• What is expected
Starting with the line that contains "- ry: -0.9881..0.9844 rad" and stopping after the line that contains "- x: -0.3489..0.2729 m", return each line below exactly as written, with no others.
START Input records
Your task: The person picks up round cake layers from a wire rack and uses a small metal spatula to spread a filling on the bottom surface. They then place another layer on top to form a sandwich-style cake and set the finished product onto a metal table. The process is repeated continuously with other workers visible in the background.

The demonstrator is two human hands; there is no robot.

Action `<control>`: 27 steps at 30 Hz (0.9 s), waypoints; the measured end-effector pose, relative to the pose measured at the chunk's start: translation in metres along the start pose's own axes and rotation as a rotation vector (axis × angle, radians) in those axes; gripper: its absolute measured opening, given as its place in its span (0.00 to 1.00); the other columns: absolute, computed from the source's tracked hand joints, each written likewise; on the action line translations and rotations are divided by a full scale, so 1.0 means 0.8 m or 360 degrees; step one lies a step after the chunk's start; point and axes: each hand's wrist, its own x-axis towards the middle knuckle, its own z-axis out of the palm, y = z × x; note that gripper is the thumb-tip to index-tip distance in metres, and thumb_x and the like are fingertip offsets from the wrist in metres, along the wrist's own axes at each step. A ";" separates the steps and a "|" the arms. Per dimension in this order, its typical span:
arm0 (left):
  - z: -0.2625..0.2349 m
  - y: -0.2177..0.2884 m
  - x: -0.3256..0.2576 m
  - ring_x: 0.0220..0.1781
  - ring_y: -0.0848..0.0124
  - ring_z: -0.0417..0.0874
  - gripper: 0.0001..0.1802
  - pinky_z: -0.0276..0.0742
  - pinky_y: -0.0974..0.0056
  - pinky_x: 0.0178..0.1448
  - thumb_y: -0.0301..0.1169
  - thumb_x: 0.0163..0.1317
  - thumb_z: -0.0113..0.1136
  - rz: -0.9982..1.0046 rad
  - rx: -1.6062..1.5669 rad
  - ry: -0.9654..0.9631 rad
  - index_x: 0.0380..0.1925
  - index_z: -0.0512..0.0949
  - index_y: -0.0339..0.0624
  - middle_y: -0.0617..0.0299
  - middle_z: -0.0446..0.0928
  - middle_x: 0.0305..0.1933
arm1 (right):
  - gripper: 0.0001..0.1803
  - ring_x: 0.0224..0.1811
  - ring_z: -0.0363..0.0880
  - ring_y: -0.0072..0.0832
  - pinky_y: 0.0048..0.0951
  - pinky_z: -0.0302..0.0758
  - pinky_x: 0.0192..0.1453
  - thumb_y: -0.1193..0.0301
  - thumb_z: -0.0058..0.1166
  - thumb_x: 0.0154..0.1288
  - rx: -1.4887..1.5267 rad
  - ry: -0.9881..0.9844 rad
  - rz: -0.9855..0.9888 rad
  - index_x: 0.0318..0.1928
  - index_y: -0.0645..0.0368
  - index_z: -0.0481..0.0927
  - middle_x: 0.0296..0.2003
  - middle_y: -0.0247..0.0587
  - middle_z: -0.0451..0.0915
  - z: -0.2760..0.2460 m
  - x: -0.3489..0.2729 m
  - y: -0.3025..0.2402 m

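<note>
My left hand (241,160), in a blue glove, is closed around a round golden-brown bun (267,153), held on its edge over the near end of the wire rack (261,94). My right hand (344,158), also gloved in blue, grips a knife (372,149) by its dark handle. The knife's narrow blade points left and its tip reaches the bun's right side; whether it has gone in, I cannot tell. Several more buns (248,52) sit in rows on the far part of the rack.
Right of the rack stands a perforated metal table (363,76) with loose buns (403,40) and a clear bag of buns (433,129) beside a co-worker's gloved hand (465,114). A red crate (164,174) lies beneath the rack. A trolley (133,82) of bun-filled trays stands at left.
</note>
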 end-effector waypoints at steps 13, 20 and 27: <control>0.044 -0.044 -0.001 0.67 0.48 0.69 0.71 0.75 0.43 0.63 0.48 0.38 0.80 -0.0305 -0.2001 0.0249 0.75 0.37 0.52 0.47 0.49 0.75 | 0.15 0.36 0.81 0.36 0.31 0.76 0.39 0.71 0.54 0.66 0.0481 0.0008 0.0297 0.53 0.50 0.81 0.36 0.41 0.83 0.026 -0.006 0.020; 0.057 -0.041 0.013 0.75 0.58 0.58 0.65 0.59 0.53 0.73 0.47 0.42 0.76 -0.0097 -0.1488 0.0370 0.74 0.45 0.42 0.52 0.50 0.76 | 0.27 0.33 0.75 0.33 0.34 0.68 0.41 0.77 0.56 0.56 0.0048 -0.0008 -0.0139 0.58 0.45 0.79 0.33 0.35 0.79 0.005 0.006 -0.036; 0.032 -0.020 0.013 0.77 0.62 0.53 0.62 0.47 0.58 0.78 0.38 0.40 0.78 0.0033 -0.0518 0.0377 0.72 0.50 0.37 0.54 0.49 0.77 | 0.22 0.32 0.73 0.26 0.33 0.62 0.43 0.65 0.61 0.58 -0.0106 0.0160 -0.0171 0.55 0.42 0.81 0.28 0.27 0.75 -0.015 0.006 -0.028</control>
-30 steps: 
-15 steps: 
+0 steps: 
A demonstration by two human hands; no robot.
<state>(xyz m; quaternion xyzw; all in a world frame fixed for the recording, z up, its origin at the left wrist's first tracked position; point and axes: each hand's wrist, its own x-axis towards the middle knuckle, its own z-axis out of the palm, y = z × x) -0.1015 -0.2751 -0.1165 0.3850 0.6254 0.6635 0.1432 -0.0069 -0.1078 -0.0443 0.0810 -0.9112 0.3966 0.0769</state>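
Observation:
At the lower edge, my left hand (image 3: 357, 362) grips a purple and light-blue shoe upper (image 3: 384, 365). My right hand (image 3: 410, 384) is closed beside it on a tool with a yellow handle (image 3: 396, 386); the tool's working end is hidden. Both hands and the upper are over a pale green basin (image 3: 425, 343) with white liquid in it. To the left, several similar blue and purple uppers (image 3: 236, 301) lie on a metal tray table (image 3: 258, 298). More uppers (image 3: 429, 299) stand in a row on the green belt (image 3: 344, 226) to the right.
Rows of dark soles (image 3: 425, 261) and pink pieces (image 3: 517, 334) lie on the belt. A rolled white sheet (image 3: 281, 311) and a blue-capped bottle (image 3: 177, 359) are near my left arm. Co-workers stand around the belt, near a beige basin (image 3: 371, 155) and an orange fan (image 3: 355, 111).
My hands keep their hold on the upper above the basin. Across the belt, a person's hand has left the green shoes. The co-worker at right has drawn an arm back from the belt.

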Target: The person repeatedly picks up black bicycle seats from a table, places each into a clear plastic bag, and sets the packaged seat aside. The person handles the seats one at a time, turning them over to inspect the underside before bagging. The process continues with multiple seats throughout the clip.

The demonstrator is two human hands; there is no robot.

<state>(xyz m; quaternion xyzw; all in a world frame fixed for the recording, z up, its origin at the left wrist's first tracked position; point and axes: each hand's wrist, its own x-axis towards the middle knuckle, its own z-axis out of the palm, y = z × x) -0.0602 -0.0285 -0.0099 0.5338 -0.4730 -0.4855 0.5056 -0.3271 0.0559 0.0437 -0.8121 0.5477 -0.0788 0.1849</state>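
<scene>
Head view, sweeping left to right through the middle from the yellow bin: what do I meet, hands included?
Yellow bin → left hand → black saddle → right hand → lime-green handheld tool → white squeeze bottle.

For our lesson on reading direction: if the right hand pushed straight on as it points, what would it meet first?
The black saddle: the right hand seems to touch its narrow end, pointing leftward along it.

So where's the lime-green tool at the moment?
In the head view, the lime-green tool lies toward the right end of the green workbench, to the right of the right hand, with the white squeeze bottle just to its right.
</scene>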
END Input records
• Response to this task
  - ry: -0.9881..0.9844 rad
  - rz: -0.9855..0.9888 rad
  - index_x: 0.0318..0.1928
  - index_y: -0.0645..0.0368
  - index_z: -0.0481..0.0927
  - middle_x: 0.0296..0.2003
  - middle_y: -0.0247..0.0587
  - middle_z: -0.0451..0.0915
  - z: -0.2760..0.2460 m
  - x: -0.3489..0.2729 m

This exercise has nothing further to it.